К этому периоду относятся первые из многочисленных песен Штрауса, в которых он изливал свою любовь к Паулине и которые она позже исполняла. Среди них – самая популярная «Серенада», хотя великолепный «Сон в сумерки» почти так же популярен. Это настоящий шедевр, запечатлевший сладостный момент лирического вдохновения, где слова и музыка идеально дополняют друг друга. Эту песню можно поставить в ряд с самыми красивыми песнями Шуберта и Брамса.
На следующий год, после окончания театрального сезона в Мюнхене, Штраус вновь уехал в Италию. В Болонье он слушал «Тристана и Изольду» и пришел к выводу, что «это самая прекрасная из опер в традициях бельканто». Впоследствии, когда он дирижировал «Тристаном», он убедился в этом еще раз.
Кроме скрипичной Сонаты ми-бемоль,[80] написанной под влиянием Брамса и «Тристана» (в нее даже вставлен отрывок из «Тристана»), Штраус работал над двумя сочинениями для оркестра – симфоническими поэмами «Макбет» и «Дон Жуан». Эти революционные для своего времени работы не сразу нашли дирижера, который отважился бы взяться за сложные партитуры.
Удрученный этим обстоятельством и обстановкой в театре, Штраус грустно писал Бюлову: «Макбет» пока обреченно лежит в ящике моего стола. Диссонансы, поселившиеся в партитуре, готовы сожрать друг друга. «Дон Жуана», наверное, ждет та же участь».[81] Далее Штраус подробно изложил свое художественное кредо, в котором отразились идеи, обсуждаемые им с Риттером. Он был убежден, что ему следует двигаться по пути программной музыки, хотя этот путь мог и завести его в тупик. «Чтобы создать совместимое по духу и структуре произведение искусства, которое вызывало бы у слушателя материально ощутимые впечатления, композитор должен мыслить зрительными образами, если хочет донести до слушателя свою мысль. Но это возможно лишь в том случае, если в основе сочинения лежит плодотворная поэтическая идея, независимо от того, сопровождает его программа или нет».
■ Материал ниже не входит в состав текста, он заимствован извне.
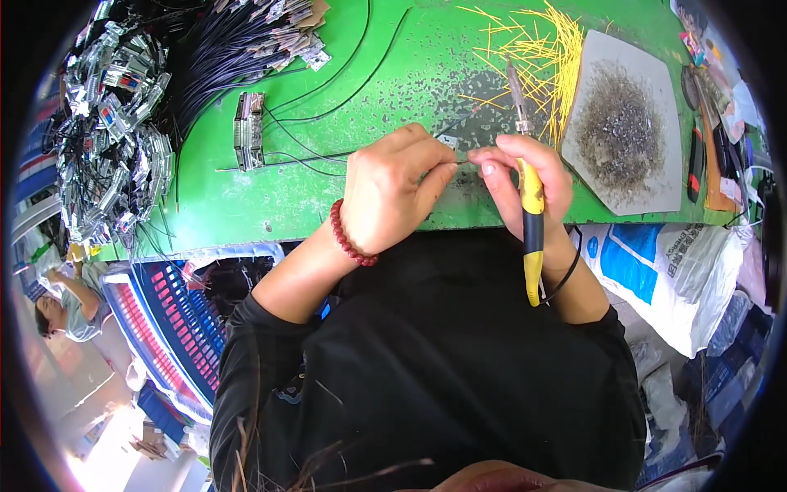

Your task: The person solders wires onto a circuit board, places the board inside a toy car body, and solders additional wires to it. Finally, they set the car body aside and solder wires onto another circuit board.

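My left hand (395,184), with a red bead bracelet (348,235) on the wrist, is closed in a pinch on the end of a thin black wire (307,159). That wire runs left to a small clear-and-silver light module (248,131) lying on the green table. A yellow-and-black soldering iron (533,197) is held in my right hand (545,168), its metal tip pointing away from me. The right thumb and fingertips also meet close to the left fingertips, at the wire's end. What exactly sits between those fingertips is too small to make out.
Many clear modules (115,123) are heaped at the left edge, beside a bundle of black cables (225,61). Yellow thin tubes (566,49) lie scattered at the far right, by a grey board (594,176) with dark residue. Another person (74,307) is at far left.
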Demonstrator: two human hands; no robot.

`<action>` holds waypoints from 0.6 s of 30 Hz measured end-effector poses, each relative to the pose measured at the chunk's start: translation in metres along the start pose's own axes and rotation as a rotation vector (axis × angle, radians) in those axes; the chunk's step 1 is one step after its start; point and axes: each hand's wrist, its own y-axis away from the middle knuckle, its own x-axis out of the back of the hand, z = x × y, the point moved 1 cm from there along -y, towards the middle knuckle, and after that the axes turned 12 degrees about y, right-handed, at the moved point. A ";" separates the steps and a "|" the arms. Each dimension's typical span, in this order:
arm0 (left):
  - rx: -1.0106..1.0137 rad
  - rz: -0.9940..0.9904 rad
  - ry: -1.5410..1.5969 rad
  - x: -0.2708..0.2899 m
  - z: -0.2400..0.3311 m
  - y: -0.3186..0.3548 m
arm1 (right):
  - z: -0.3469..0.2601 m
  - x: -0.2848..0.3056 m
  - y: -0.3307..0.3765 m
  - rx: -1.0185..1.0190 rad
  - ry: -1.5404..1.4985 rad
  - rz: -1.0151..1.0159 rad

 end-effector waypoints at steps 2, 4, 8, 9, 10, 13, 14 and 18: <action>-0.016 -0.025 -0.035 -0.001 0.001 0.001 | 0.000 -0.002 -0.003 -0.003 0.007 0.028; -0.007 -0.016 -0.020 -0.001 -0.002 0.002 | 0.001 -0.003 -0.005 -0.005 0.013 0.057; -0.008 0.007 -0.032 0.001 -0.003 0.001 | 0.002 -0.004 -0.005 0.011 0.018 0.051; -0.007 0.006 -0.031 0.001 -0.003 0.001 | 0.002 -0.004 -0.005 0.022 0.023 0.052; -0.020 -0.008 -0.048 0.001 -0.002 0.000 | 0.002 -0.003 -0.006 0.021 0.023 0.052; -0.023 -0.021 -0.064 0.000 0.000 0.000 | 0.002 -0.003 -0.005 0.041 0.032 0.080; -0.012 -0.019 -0.063 0.000 0.000 0.000 | 0.002 -0.002 -0.005 0.044 0.025 0.074; -0.002 -0.017 -0.062 -0.001 0.002 0.000 | 0.001 -0.002 -0.005 0.033 -0.001 0.056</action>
Целью письма было склонить Бюлова к более благосклонному отношению к «Макбету», поскольку сочинение ему вначале не понравилось. Бюлов, не терпевший теоретической болтовни, взял красный карандаш и написал поверх письма: «Какова бы ни была теория, на практике важно писать красивую мелодичную музыку».
Между тем в Мюнхенском театре назревал кризис. Он был вызван поступком Перфаля, который не просто свидетельствовал о полном отсутствии у него добрых чувств, а был поистине предательским жестом, преднамеренным злым умыслом. Леви болел и не работал, и Перфаль поручил Штраусу возродить первую оперу Вагнера, «Феи». Штраус старательно изучил оперу и стал проводить репетиции. Но перед премьерой его вызвал Перфаль и объявил, что первое исполнение оперы – первой работы, которой Штраусу разрешили заняться с нуля, как он говорил, и показать, на что он способен, – будет поручено не ему, а Фишеру. Штраус, потрясенный этим ударом, отправил Бюлову сначала телеграмму, а потом длинное письмо, где изложил суть разговора с Перфалем. Директор считал, что следует руководствоваться соображениями старшинства, а не таланта. Ему совершенно не нравилась манера дирижирования Штрауса, поскольку он подражал Бюлову. Он также неодобрительно отозвался о юношеских притязаниях Штрауса, считая, что он ожидает большего, чем заслуживает. Штраус хотел немедленно уйти в отставку. Возможно, именно на это Перфаль и рассчитывал.